**What this task involves**:
Copy out the listing below so that each line matches exactly.
(Beginning of Data for processing)
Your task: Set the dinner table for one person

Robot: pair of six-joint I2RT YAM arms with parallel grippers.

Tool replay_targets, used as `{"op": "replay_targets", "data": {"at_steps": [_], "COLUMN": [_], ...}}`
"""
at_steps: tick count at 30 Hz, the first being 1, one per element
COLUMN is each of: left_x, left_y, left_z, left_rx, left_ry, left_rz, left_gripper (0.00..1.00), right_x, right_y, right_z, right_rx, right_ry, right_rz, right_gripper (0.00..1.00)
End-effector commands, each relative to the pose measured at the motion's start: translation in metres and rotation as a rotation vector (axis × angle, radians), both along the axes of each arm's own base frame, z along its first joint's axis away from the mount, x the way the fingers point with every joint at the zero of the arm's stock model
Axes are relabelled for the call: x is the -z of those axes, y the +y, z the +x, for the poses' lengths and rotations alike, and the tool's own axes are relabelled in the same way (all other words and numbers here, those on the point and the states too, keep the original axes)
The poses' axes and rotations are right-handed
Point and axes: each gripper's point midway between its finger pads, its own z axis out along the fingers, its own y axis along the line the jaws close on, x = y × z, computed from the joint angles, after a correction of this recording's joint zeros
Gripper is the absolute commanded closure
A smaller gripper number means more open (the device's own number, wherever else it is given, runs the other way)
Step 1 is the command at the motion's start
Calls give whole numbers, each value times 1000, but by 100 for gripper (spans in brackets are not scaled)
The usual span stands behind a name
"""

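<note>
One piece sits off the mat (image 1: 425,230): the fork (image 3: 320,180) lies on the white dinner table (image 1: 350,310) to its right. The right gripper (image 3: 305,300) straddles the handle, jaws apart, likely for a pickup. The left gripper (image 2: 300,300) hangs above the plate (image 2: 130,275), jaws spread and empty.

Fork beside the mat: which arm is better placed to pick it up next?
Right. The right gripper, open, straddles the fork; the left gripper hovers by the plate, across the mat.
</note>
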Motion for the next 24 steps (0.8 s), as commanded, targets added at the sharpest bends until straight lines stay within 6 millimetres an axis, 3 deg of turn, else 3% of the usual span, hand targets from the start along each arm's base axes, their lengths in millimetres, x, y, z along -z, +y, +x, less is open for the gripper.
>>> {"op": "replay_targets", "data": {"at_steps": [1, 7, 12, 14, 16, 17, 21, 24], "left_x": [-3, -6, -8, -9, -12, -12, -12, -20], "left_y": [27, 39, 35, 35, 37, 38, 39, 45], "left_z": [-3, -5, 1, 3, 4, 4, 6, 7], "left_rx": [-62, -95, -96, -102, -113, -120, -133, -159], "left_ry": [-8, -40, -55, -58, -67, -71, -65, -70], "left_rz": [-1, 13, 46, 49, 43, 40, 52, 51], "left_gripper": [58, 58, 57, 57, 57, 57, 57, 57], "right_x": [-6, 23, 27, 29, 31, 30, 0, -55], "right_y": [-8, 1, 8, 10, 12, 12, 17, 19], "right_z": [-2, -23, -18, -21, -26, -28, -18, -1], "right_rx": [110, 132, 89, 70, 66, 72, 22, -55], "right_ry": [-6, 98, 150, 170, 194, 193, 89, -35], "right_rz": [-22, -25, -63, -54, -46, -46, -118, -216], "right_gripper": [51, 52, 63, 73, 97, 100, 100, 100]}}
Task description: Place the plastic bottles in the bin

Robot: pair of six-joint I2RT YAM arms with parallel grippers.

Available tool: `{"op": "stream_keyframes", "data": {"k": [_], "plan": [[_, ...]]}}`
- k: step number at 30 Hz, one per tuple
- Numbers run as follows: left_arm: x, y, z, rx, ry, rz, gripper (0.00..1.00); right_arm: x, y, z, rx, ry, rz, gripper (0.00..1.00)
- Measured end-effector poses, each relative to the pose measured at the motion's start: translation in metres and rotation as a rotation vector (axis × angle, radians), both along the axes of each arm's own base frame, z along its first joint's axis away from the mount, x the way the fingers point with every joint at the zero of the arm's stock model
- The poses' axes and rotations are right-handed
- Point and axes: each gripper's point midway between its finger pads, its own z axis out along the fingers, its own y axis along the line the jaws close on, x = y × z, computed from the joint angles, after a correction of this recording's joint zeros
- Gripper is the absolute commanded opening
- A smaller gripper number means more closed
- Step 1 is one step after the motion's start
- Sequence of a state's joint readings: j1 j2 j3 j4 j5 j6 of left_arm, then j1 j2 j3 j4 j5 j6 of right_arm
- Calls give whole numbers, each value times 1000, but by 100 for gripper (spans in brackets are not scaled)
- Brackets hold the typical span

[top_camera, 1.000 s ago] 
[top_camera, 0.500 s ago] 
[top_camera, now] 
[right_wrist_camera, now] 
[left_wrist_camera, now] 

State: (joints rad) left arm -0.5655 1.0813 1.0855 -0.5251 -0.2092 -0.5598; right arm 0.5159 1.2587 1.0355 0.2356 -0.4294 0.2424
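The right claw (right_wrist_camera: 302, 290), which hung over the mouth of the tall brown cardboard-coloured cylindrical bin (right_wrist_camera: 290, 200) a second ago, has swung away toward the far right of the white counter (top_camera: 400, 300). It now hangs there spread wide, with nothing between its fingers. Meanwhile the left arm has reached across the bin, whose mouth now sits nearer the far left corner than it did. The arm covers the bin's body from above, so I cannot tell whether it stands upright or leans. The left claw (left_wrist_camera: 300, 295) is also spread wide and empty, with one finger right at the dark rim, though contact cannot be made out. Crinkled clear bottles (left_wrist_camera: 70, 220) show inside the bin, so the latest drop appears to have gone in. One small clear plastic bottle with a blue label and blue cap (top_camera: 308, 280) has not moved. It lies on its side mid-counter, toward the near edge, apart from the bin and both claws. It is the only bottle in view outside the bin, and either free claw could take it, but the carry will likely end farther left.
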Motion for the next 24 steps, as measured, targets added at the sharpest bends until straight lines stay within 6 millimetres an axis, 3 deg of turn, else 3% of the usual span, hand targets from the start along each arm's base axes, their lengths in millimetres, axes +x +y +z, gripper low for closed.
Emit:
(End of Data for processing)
**Answer space**:
Your task: Set the dinner table for one person

Robot: pair of six-joint I2RT YAM arms with parallel grippers.

Tool replay_targets, used as `{"op": "replay_targets", "data": {"at_steps": [_], "COLUMN": [_], ...}}`
"""
at_steps: tick count at 30 Hz, the first being 1, one per element
COLUMN is each of: left_x, left_y, left_z, left_rx, left_ry, left_rz, left_gripper (0.00..1.00), right_x, right_y, right_z, right_rx, right_ry, right_rz, right_gripper (0.00..1.00)
End-effector commands, each relative to the pose measured at the motion's start: translation in metres and rotation as a rotation vector (axis × angle, radians), both along the axes of each arm's own base frame, z along its first joint's axis away from the mount, x the way the fingers point with every joint at the zero of the arm's stock model
Axes are relabelled for the call: x is the -z of those axes, y the +y, z the +x, for the poses' lengths and rotations alike, and the tool's own axes are relabelled in the same way (all other words and numbers here, those on the point and the states too, keep the original axes)
The poses' axes and rotations are right-handed
Point and axes: each gripper's point midway between its finger pads, its own z axis out along the fingers, its own y axis along the line the jaws close on, x = y × z, computed from the joint angles, after a correction of this recording's joint zeros
Gripper is the absolute commanded closure
A smaller gripper number means more open (the device's own number, wherever else it is given, runs the other way)
Step 1 is the command at the motion's start
Calls give whole numbers, each value times 1000, but by 100 for gripper (spans in brackets are not scaled)
The usual span stands behind a name
"""

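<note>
One piece sits off the mat (image 1: 425,230): the fork (image 3: 320,180) lies on the white dinner table (image 1: 350,310) to its right. The right gripper (image 3: 305,300) straddles the handle, jaws apart, likely for a pickup. The left gripper (image 2: 300,300) hangs above the plate (image 2: 130,275), jaws spread and empty.

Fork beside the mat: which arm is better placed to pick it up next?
Right. The right gripper, open, straddles the fork; the left gripper hovers by the plate, across the mat.
</note>
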Motion for the next 24 steps (0.8 s), as commanded, targets added at the sharpest bends until straight lines stay within 6 millimetres an axis, 3 deg of turn, else 3% of the usual span, hand targets from the start along each arm's base axes, their lengths in millimetres, x, y, z along -z, +y, +x, less is open for the gripper.
>>> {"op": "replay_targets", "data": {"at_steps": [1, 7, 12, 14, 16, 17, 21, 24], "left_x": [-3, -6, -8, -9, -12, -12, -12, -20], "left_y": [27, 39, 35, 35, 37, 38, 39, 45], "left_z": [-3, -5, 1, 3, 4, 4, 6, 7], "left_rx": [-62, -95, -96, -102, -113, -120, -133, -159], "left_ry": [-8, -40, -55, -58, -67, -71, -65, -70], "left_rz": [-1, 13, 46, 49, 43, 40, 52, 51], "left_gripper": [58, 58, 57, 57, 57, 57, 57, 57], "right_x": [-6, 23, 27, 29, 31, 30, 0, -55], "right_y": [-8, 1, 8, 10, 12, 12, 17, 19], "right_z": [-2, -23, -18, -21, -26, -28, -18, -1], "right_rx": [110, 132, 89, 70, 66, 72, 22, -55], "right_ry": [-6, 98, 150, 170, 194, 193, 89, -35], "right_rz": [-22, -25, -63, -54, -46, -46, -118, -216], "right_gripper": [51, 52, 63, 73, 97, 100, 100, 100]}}
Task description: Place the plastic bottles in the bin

Robot: pair of six-joint I2RT YAM arms with parallel grippers.

Available tool: `{"op": "stream_keyframes", "data": {"k": [_], "plan": [[_, ...]]}}`
- k: step number at 30 Hz, one per tuple
- Numbers run as follows: left_arm: x, y, z, rx, ry, rz, gripper (0.00..1.00); right_arm: x, y, z, rx, ry, rz, gripper (0.00..1.00)
- Measured end-effector poses, each relative to the pose measured at the motion's start: translation in metres and rotation as a rotation vector (axis × angle, radians), both along the axes of each arm's own base frame, z along its first joint's axis away from the mount, x the way the fingers point with every joint at the zero of the arm's stock model
- The poses' axes and rotations are right-handed
- Point and axes: each gripper's point midway between its finger pads, its own z axis out along the fingers, its own y axis along the line the jaws close on, x = y × z, computed from the joint angles, after a correction of this recording's joint zeros
- Gripper is the absolute commanded opening
- A smaller gripper number means more closed
- Step 1 is one step after the motion's start
- Sequence of a state's joint readings: j1 j2 j3 j4 j5 j6 of left_arm, then j1 j2 j3 j4 j5 j6 of right_arm
- Calls give whole numbers, each value times 1000, but by 100 for gripper (spans in brackets are not scaled)
- Brackets hold the typical span

[top_camera, 1.000 s ago] 
[top_camera, 0.500 s ago] 
[top_camera, now] 
[right_wrist_camera, now] 
[left_wrist_camera, now] 

State: (joints rad) left arm -0.5655 1.0813 1.0855 -0.5251 -0.2092 -0.5598; right arm 0.5159 1.2587 1.0355 0.2356 -0.4294 0.2424
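The right claw (right_wrist_camera: 302, 290), which hung over the mouth of the tall brown cardboard-coloured cylindrical bin (right_wrist_camera: 290, 200) a second ago, has swung away toward the far right of the white counter (top_camera: 400, 300). It now hangs there spread wide, with nothing between its fingers. Meanwhile the left arm has reached across the bin, whose mouth now sits nearer the far left corner than it did. The arm covers the bin's body from above, so I cannot tell whether it stands upright or leans. The left claw (left_wrist_camera: 300, 295) is also spread wide and empty, with one finger right at the dark rim, though contact cannot be made out. Crinkled clear bottles (left_wrist_camera: 70, 220) show inside the bin, so the latest drop appears to have gone in. One small clear plastic bottle with a blue label and blue cap (top_camera: 308, 280) has not moved. It lies on its side mid-counter, toward the near edge, apart from the bin and both claws. It is the only bottle in view outside the bin, and either free claw could take it, but the carry will likely end farther left.
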Motion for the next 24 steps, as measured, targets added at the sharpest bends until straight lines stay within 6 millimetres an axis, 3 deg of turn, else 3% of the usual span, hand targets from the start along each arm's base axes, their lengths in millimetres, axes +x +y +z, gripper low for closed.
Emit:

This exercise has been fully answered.